Die Medizin wird weiblich ! Liebe
Kolleginnen! „Die
Medizin wird weiblich“ ist aus allen Fachbereichen zu vernehmen. Die neuen
Bundesländer waren da schon Vorreiter, der Anteil an Ärztinnen lag bereits seit
Jahren bei mehr als 50 Prozent. Sind die Ärztinnen aber auch in den ehrenamtlichen
Gremien vertreten? Der
Marburger Bund stellt in der Landesärztekammer Brandenburg fünf Ärztinnen in
der Delegiertenversammlung. Alle sind in wichtigen Ausschüssen präsent: Frau
Dr. med. Monika Koch-Engel, Fachärztin für Psychiatrie, seit 2005 in eigener
Niederlassung tätig, ist Mitglied in der „Ständigen Konferenz Ärztinnen der
Bundesärztekammer“ und Gutachterin der Landesärztekammer Brandenburg im Gebiet
Psychiatrie. Frau
Dipl.-Med. Andrea Kruse, Fachärztin für Innere Medizin, tätig als Oberärztin im
Krankenhaus Forst, hat als stellvertretende Vorsitzende des
Verwaltungsausschusses unseres Versorgungswerkes eine hohe Verantwortung
übernommen. Im Ausschuss stationäre Versorgung bringt sie die Belange der
angestellten Ärztinnen und Ärzte ein. Frau
Dr. med. Dagmar Möbius, langjährige Oberärztin für Kinderhämatologie und
-onkologie im Carl-Thiem-Klinikum Cottbus (jetzt im Ruhestand, jedoch noch
zeitweise beruflich tätig) ist Mitglied des Ausschusses für Satzungs- und
Geschäftsordnungsfragen, Mitglied im Prüfungsausschuss für Kinderhämatologie
und -onkologie und Vorsitzende des Prüfungsausschusses für Kinderhämatologie. Frau
Dr. med. Sylvia Schache war langjährige Oberärztin in der Kinderabteilung des
Krankenhauses Bernau, seit 2002 in eigener Niederlassung tätig, ist Mitglied
der Ausschüsse Berufsordnung, Satzungs- und Geschäftsordnungsfragen.
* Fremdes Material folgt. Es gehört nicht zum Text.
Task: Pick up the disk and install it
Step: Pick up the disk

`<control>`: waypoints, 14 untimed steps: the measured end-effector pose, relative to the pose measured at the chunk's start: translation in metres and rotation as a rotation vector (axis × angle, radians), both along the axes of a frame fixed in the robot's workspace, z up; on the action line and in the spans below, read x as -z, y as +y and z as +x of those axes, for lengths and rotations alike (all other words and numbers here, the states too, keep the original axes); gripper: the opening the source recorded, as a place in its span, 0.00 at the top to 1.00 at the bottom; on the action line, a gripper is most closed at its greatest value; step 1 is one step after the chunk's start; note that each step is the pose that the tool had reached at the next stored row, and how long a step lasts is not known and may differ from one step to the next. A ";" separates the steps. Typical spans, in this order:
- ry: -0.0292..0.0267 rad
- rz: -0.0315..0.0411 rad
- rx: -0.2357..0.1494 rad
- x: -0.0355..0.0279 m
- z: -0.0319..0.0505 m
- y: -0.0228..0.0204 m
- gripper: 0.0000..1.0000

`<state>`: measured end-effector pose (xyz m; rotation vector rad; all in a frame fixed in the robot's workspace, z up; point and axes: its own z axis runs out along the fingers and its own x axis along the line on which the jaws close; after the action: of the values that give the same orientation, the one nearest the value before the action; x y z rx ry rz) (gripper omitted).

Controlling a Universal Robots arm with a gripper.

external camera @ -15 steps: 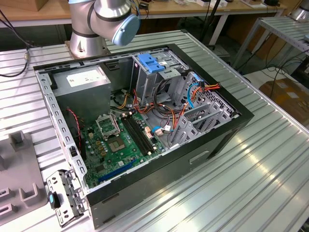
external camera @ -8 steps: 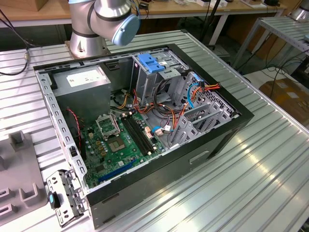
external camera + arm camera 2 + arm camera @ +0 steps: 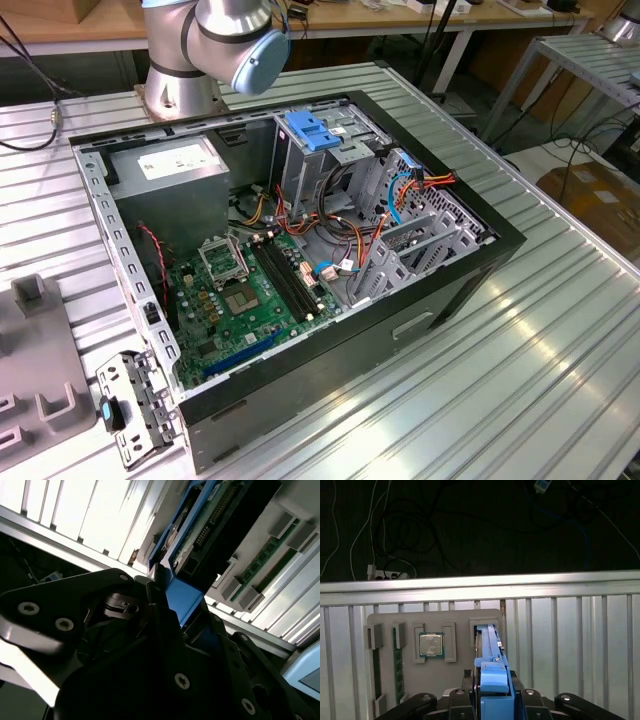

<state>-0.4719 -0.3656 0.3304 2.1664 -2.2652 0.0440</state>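
The disk [image 3: 491, 655] shows edge-on in the first wrist view, with its blue side rail [image 3: 495, 685] toward the camera. Its far end sits at a slot of the grey holder tray [image 3: 455, 617]. My gripper [image 3: 492, 694] is shut on the disk, one black finger on each side of the blue rail. In the second wrist view the disk [image 3: 210, 520] shows its green circuit board and blue rail, and the gripper [image 3: 167, 597] clamps its near end. The open computer case [image 3: 470, 270] lies on the ribbed metal table in the exterior view.
Inside the case are a blue latch plate [image 3: 312, 130] on the drive cage, a grey metal box [image 3: 175, 170], the motherboard [image 3: 240, 295] and loose cables. The holder tray also carries a processor chip [image 3: 431, 645] and a memory stick [image 3: 399, 662]. A loose metal bracket [image 3: 135, 405] lies by the case.
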 end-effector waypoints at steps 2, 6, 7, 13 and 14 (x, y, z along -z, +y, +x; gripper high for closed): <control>0.0001 -0.0001 0.000 0.0000 0.0000 0.0000 0.63; 0.0006 -0.0004 0.000 0.0087 0.0000 0.0000 0.63; 0.0000 0.0000 0.000 0.0120 0.0000 0.0000 0.63; -0.0019 -0.0002 -0.001 0.0323 -0.0001 -0.0013 0.63; -0.0019 -0.0002 -0.001 0.0324 -0.0001 -0.0013 0.63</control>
<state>-0.4720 -0.3669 0.2980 2.1687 -2.2647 0.0463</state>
Ich
selbst bin Viszeralchirurgin, Oberärztin im Krankenhaus Märkisch Oderland, seit
1991 Vorstandsmitglied unserer Landesärztekammer, leite seitdem auch den
Ausschuss Berufsordnung und bin fast ebenso lange Mitglied des
Aufsichtsausschusses unseres Versorgungswerkes. Durch
die Arbeit in den Ausschüssen und im Vorstand sind wir mit dem breiten Spektrum
der Kammerarbeit konfrontiert. Hier gilt es, alle Belange der Ärztinnen und
Ärzte Brandenburgs zu kennen und zu vertreten, die der Niedergelassenen und der
Angestellten in den Krankenhäusern, im ÖGD und MDK. Die
Kammer als Selbstverwaltung der Ärzteschaft benötigt alle Ärztinnen und Ärzte
für diese interessante und verantwortungsvolle Arbeit. Sie ist zeitaufwändig
und fordert von uns ein hohes Maß an Logistik – die tägliche Arbeit im
Krankenhaus und in der Praxis, Dienstpläne, Fortbildung und Familie sind unter
einen Hut zu bringen. Meines Erachtens sind Frauen gut geeignet, diese Aufgaben
zu bewältigen. Für diese Arbeit werden wir auch belohnt: Wir lernen die
Probleme auch anderer Fachbereiche besser kennen, knüpfen Kontakte zu
Kolleginnen und Kollegen anderer Einrichtungen, können die eigene Arbeit besser
einordnen in die aktuellen Fragen der Gesundheitspolitik. Die Tätigkeit im
Marburger Bund stellt eine gute Vorbereitung für unsere berufspolitische Arbeit
dar, schärft die Kritikfähigkeit bei der Lösung der sich uns stellenden
Aufgaben. Durch
meine Tätigkeit im Vorstand des Landesverbandes Marburger Bund
Berlin/Brandenburg (bereits in der dritten Legislaturperiode) erlebe ich
hautnah die Tarifverhandlungen mit den Berliner und Brandenburger
Krankenhäusern sowie die in der Regel erfolgreich geführten arbeitsrechtlichen Auseinandersetzungen.
Ich
würde mich freuen, wenn Sie Ihre Stimme der Liste „Marburger Bund“ geben, mit
Ihrer Stimme unsere Position in der Kammer stärken und durch Ihre Wahl auch das
Vertrauen in unsere bisherige Arbeit ausdrücken. Dr.